- **TRY IT**
Two lines in the listing below mark the span: one contains "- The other" and one contains "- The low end". Reproduce both of them and everything between, exactly.
____________
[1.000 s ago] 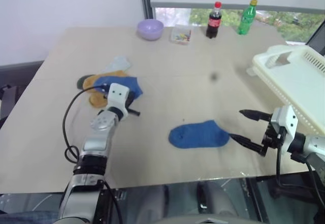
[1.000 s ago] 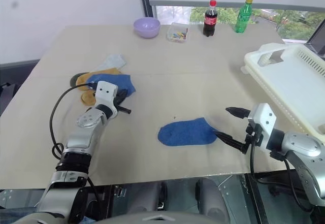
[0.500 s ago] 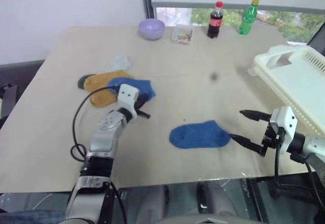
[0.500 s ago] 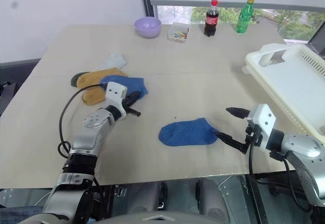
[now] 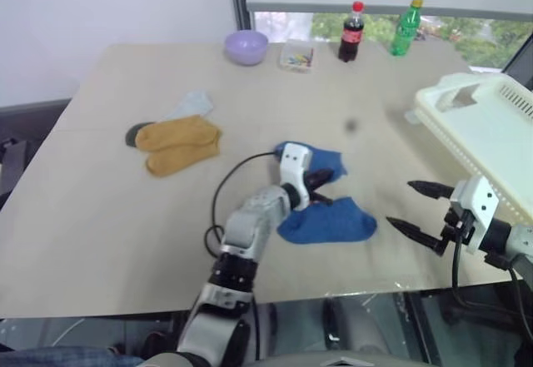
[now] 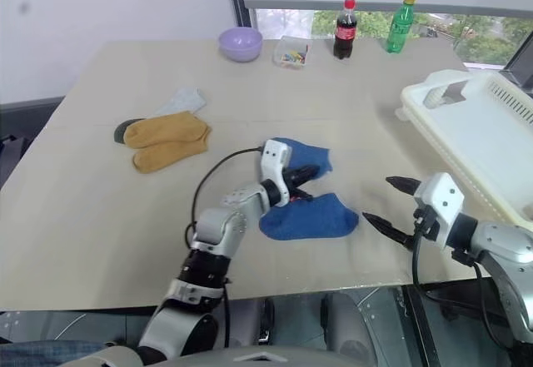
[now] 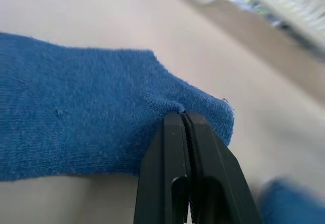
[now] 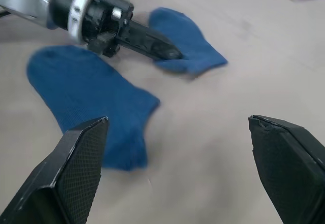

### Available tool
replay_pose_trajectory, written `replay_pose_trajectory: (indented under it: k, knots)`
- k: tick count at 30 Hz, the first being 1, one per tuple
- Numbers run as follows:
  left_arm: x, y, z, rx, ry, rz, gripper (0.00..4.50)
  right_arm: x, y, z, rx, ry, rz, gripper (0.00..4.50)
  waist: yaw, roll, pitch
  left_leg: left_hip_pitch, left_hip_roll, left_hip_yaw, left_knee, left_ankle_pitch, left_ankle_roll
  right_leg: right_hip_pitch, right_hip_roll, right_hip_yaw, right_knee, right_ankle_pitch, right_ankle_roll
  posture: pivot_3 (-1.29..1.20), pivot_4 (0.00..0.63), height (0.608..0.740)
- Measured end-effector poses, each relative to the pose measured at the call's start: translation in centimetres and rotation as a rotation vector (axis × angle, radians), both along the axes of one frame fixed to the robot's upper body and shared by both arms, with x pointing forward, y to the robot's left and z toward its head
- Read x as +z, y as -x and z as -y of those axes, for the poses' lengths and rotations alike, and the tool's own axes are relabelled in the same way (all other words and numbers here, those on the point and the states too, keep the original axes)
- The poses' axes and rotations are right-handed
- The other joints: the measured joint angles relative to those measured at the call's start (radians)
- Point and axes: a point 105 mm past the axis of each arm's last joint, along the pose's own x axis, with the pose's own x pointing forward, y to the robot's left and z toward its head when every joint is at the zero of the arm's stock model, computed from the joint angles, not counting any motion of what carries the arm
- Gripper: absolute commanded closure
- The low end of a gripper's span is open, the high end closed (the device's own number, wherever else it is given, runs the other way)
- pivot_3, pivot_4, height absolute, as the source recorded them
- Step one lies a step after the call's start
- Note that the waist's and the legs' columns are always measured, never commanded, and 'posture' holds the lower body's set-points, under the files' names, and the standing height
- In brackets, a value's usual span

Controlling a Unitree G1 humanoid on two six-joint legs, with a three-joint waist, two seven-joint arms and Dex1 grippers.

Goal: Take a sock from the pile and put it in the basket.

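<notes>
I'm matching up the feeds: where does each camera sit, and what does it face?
Head eyes: look down over the table; both arms show, plus the basket.
Left wrist: along the left gripper, shut on a blue sock.
Right wrist: between the open right gripper fingers, facing both blue socks.
Shared: the pinched sock, the left gripper.

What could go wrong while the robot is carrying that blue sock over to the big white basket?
The left tool pinches only the edge of the blue sock, so it might slip out. The sock's loose end could drag the second blue sock lying right beside it along the table. The basket sits far to the right, past the open right tool, so the two arms might bump.
</notes>
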Motion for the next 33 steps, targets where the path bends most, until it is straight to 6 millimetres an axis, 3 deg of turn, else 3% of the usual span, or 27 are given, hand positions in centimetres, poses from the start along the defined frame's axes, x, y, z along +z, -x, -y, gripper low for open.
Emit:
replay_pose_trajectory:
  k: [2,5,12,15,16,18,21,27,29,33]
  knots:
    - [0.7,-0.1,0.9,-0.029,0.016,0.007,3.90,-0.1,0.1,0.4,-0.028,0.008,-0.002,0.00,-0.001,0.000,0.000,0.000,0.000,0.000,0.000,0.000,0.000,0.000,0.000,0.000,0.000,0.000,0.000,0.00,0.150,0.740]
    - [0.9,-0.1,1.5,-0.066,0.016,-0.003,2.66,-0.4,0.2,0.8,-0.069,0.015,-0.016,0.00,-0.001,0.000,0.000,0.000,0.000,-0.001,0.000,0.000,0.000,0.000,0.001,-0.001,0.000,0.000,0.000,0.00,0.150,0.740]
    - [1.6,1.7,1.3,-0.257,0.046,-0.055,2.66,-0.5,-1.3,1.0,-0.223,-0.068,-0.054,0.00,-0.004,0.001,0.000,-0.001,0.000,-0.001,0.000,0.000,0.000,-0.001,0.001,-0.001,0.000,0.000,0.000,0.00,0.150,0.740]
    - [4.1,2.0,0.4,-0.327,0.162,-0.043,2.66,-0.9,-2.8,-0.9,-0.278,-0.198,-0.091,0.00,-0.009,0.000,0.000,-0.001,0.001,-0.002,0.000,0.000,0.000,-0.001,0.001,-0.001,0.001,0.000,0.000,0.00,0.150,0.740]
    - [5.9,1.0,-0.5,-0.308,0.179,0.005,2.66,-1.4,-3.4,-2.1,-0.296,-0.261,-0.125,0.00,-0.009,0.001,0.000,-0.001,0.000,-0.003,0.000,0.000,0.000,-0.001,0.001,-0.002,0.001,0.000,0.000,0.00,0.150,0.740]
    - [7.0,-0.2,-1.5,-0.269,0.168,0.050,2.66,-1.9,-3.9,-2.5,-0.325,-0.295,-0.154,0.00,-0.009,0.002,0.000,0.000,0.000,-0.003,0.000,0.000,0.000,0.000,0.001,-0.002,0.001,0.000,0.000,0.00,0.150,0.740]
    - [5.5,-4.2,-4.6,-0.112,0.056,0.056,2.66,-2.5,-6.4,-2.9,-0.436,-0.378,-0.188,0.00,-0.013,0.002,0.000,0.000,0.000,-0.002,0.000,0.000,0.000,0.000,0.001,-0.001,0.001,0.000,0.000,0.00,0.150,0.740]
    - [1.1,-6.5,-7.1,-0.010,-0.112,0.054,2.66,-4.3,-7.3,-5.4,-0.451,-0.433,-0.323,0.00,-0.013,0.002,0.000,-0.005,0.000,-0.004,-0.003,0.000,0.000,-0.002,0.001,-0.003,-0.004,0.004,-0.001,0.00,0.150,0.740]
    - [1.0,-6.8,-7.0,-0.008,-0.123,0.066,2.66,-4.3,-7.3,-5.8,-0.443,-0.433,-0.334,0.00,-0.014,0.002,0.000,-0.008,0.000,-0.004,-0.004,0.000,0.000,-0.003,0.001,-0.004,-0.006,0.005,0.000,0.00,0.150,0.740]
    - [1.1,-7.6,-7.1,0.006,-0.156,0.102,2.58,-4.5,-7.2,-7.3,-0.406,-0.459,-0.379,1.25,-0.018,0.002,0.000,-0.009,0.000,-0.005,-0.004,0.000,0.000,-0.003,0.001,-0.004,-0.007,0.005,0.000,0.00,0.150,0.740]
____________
- **ANSWER SPACE**
- The other joints: the measured joint angles relative to those measured at the call's start (radians)
- Point and axes: a point 105 mm past the axis of each arm's last joint, along the pose's own x axis, with the pose's own x pointing forward, y to the robot's left and z toward its head when every joint is at the zero of the arm's stock model, computed from the joint angles, not counting any motion of what carries the arm
- Gripper: absolute commanded closure
- The low end of a gripper's span is open, the high end closed (the device's own number, wherever else it is given, runs the other way)

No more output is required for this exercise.